(Problem description): Could you set down exactly the lines in the records below between the line holding "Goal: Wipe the" and the line holding "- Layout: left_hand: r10", inclusive?

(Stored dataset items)
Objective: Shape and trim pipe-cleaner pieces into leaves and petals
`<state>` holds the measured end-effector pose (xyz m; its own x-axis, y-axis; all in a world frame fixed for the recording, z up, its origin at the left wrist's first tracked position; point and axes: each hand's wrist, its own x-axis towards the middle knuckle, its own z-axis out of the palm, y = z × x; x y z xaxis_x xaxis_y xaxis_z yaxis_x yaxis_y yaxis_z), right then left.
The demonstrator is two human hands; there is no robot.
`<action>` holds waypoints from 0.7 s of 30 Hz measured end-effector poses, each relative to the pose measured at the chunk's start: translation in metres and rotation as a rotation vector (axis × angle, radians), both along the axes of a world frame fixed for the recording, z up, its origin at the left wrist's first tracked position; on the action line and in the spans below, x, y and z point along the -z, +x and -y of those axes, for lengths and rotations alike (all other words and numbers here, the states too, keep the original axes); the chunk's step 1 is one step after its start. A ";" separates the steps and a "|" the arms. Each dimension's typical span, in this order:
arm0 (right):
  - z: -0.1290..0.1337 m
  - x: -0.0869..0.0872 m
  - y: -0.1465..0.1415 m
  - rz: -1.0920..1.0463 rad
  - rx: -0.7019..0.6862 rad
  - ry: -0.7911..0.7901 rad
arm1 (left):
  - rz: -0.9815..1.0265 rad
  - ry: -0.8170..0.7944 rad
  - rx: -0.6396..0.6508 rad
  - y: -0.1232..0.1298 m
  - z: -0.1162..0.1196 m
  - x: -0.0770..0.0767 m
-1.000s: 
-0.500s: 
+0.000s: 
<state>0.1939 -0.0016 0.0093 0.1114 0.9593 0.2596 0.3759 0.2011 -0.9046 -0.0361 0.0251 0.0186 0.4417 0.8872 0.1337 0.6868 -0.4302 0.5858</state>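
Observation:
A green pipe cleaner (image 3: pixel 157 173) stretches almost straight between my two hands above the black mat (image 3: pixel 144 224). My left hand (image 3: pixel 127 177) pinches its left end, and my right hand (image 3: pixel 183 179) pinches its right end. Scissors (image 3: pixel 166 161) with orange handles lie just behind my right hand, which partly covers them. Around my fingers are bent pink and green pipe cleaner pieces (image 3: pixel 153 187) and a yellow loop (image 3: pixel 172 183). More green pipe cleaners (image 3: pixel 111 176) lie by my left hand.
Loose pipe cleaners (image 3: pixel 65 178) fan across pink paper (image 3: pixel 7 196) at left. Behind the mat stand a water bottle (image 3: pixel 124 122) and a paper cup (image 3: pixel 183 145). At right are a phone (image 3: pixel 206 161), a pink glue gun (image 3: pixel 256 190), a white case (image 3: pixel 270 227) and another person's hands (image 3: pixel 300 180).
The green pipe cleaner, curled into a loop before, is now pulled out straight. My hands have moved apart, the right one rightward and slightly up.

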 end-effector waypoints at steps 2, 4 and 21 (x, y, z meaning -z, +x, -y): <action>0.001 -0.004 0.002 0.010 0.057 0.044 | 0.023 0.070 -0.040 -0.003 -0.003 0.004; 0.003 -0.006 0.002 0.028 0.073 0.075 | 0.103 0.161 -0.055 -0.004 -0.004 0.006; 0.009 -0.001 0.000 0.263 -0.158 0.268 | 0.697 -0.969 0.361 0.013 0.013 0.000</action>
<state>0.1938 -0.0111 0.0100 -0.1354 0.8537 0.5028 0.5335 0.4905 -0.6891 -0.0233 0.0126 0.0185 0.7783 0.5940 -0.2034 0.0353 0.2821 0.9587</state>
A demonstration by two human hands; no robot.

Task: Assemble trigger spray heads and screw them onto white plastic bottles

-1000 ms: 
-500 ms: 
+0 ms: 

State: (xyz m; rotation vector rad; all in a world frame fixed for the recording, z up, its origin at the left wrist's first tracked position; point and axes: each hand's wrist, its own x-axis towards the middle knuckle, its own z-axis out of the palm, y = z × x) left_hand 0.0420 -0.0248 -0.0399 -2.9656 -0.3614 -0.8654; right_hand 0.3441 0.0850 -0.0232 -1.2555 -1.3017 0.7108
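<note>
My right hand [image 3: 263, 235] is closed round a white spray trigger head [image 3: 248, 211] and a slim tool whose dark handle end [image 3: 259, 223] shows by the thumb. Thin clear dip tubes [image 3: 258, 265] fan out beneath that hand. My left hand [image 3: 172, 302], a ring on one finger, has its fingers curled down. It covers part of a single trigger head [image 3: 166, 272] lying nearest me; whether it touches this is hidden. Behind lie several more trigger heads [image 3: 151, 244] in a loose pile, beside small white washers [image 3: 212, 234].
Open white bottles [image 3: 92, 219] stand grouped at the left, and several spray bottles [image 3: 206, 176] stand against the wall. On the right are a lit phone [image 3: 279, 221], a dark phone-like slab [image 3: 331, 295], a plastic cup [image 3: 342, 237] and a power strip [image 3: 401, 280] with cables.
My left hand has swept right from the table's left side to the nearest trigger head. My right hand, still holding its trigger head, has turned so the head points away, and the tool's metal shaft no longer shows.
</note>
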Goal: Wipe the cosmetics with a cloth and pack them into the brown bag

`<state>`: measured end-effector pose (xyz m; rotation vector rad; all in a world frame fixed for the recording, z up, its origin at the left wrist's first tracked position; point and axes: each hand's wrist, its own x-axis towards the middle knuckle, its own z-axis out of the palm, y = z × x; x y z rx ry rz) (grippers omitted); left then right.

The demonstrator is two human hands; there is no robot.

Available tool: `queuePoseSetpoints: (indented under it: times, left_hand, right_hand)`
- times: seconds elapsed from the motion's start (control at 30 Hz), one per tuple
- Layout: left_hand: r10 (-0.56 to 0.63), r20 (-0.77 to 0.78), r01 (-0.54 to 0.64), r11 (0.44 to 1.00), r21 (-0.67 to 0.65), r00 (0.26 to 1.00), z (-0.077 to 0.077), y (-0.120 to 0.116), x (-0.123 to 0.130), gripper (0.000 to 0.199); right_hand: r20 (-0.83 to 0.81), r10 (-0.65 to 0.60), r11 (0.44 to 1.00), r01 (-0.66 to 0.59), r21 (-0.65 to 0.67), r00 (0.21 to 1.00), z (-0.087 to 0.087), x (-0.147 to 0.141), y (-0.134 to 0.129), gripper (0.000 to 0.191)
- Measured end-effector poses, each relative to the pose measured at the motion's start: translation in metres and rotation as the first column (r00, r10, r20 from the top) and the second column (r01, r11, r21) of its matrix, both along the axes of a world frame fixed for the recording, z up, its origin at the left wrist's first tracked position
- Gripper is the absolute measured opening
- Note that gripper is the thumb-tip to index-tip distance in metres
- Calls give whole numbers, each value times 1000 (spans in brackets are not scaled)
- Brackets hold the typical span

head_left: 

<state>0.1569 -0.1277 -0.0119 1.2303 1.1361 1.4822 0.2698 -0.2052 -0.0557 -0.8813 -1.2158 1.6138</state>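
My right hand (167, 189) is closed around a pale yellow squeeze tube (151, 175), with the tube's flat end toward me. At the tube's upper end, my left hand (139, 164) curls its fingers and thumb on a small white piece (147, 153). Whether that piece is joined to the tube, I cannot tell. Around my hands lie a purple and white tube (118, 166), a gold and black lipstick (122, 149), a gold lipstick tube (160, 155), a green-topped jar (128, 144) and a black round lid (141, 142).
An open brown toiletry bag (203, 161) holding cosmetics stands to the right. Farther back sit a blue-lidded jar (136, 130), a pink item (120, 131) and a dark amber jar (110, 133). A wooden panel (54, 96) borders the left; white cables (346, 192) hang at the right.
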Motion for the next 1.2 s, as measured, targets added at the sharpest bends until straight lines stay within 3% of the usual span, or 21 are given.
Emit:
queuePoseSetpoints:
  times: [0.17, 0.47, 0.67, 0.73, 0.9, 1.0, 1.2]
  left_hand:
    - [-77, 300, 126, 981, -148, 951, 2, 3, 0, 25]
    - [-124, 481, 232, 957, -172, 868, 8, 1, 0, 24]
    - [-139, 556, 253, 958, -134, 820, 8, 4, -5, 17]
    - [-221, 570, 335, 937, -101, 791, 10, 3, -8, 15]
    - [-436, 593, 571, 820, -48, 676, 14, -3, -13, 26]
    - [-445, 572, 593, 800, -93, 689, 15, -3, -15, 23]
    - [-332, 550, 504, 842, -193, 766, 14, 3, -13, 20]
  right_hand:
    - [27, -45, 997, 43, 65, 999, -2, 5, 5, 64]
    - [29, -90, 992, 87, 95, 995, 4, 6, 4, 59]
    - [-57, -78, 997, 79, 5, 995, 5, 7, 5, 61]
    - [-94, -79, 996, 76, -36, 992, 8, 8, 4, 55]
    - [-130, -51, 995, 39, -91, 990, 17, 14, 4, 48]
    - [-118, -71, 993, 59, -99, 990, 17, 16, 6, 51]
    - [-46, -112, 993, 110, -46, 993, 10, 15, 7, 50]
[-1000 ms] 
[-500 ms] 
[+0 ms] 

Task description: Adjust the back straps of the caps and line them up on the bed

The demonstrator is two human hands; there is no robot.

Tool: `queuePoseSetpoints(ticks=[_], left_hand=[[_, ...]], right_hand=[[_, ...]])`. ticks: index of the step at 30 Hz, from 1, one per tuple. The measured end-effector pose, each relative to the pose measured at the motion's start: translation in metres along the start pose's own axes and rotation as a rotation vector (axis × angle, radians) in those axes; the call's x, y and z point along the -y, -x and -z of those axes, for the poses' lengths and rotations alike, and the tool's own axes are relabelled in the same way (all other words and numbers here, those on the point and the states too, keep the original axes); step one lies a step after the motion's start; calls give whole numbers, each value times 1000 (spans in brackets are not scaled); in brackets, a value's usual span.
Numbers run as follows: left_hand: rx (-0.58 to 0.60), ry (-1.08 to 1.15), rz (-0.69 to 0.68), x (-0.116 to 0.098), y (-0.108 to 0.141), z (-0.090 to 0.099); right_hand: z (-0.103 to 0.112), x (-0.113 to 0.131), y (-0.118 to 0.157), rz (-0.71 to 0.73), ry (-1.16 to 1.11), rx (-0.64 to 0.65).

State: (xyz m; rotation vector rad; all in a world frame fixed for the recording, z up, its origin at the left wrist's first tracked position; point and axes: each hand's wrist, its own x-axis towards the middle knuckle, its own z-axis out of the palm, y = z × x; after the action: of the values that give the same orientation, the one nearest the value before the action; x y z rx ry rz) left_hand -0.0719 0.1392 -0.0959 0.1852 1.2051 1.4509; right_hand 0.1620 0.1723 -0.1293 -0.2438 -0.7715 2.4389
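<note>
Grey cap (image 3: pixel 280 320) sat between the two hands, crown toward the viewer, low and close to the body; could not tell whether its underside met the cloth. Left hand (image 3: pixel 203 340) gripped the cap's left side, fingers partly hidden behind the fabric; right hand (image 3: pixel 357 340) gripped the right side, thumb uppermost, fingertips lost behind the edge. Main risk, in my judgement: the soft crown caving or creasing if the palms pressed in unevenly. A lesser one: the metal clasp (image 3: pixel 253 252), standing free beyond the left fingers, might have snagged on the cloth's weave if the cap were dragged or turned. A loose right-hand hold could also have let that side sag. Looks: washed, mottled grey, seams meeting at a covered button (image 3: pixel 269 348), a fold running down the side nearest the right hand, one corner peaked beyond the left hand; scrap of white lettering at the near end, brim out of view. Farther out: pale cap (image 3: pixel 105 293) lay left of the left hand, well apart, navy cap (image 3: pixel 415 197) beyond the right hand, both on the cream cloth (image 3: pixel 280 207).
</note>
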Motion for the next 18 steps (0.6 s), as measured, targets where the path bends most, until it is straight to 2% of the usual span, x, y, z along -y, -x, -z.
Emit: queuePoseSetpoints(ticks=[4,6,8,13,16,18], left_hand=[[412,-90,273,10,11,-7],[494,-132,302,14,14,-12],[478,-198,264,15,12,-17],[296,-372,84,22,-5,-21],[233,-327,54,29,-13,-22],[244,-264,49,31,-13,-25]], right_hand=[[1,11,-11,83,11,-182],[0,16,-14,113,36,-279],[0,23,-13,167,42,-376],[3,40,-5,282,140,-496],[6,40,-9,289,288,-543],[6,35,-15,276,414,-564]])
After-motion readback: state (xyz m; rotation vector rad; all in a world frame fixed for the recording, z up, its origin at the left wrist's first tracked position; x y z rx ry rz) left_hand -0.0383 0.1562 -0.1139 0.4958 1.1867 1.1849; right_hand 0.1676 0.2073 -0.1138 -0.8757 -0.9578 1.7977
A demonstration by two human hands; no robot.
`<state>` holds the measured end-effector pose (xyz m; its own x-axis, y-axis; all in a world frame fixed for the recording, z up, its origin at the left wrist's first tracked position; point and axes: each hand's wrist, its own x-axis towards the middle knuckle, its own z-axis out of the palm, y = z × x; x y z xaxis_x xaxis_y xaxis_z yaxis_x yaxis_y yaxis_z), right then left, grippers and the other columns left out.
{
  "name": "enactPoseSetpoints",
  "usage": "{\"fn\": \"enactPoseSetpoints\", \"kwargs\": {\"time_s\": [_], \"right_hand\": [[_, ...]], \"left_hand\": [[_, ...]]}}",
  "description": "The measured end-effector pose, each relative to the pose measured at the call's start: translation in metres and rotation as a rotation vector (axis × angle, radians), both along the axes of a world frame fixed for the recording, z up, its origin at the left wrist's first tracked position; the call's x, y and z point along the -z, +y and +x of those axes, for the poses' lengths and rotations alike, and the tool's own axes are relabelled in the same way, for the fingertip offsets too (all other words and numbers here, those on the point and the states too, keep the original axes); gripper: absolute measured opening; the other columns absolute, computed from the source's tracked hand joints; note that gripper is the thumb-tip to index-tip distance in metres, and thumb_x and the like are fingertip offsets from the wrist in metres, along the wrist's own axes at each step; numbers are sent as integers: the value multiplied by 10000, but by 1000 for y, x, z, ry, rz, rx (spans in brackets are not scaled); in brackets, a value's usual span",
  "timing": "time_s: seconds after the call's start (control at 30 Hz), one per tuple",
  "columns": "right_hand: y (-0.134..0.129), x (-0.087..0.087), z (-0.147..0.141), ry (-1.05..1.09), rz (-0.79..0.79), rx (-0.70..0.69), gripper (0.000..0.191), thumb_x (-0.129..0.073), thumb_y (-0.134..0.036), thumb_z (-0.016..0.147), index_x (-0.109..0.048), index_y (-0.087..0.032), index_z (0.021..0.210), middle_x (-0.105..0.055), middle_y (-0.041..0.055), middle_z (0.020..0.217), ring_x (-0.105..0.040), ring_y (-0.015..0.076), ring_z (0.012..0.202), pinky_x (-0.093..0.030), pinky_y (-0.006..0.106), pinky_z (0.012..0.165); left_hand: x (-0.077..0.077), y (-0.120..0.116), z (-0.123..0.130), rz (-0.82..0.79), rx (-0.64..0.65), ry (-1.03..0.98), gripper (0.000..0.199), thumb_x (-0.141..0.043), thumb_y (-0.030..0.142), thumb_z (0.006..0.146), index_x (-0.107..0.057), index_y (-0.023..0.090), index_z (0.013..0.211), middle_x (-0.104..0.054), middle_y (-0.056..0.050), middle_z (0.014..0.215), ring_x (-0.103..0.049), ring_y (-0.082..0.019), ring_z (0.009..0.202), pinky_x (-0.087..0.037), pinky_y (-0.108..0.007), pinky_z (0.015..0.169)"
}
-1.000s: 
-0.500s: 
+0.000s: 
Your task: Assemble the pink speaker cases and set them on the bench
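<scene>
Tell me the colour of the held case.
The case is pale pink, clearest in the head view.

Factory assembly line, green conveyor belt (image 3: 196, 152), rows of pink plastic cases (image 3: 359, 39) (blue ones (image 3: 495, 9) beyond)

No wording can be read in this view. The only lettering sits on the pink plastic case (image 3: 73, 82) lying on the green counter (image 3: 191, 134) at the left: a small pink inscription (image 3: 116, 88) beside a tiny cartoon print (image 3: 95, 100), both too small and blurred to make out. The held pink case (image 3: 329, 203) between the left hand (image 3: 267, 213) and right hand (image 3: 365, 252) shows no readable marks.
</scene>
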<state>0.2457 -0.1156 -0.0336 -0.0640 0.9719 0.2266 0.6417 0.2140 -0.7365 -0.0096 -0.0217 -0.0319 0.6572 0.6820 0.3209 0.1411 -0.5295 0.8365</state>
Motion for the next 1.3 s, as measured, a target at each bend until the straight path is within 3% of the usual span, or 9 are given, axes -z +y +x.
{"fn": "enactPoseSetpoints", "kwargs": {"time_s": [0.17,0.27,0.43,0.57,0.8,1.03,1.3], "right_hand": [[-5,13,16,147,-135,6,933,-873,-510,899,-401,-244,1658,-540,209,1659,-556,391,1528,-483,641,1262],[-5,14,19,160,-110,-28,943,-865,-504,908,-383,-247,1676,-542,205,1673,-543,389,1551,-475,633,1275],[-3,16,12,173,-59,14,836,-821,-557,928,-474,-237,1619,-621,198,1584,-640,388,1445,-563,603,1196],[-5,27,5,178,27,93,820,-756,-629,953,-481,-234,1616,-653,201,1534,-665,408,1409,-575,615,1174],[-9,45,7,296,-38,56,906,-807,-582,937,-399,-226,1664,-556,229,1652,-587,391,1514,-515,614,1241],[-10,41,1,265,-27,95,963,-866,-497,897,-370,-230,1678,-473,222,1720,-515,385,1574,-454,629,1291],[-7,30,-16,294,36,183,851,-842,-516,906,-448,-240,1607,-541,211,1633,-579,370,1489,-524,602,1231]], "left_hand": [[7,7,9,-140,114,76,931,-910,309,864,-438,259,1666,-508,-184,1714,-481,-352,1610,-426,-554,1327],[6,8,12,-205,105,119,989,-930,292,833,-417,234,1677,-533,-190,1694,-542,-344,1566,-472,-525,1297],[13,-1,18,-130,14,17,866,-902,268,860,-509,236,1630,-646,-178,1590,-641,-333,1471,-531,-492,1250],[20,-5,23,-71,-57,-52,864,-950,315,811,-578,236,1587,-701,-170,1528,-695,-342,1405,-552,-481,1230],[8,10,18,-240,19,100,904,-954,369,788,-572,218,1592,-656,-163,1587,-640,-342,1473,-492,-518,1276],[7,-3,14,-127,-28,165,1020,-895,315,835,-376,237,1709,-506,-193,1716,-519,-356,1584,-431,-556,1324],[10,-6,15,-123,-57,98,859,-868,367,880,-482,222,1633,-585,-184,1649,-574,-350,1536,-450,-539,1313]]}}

(Reply):
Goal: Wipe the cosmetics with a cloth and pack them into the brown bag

`<state>`: measured end-effector pose (xyz m; rotation vector rad; all in a world frame fixed for the recording, z up, its origin at the left wrist's first tracked position; point and axes: each hand's wrist, its own x-axis towards the middle knuckle, its own z-axis out of the palm, y = z × x; x y z rx ry rz) (grippers omitted); left then right.

The demonstrator is two human hands; there is no robot.

Available tool: `queuePoseSetpoints: (indented under it: times, left_hand, right_hand)`
- times: seconds elapsed from the motion's start (control at 30 Hz), one per tuple
- Layout: left_hand: r10 (-0.56 to 0.63), r20 (-0.77 to 0.78), r01 (-0.54 to 0.64), r11 (0.44 to 1.00), r21 (-0.67 to 0.65), r00 (0.26 to 1.00), z (-0.077 to 0.077), y (-0.120 to 0.116), x (-0.123 to 0.130), gripper (0.000 to 0.199); right_hand: r20 (-0.83 to 0.81), r10 (-0.65 to 0.60), r11 (0.44 to 1.00), r01 (-0.66 to 0.59), r21 (-0.65 to 0.67), r00 (0.21 to 1.00), z (-0.087 to 0.087), x (-0.147 to 0.141), y (-0.134 to 0.129), gripper (0.000 to 0.191)

Nothing remains to be added to this answer.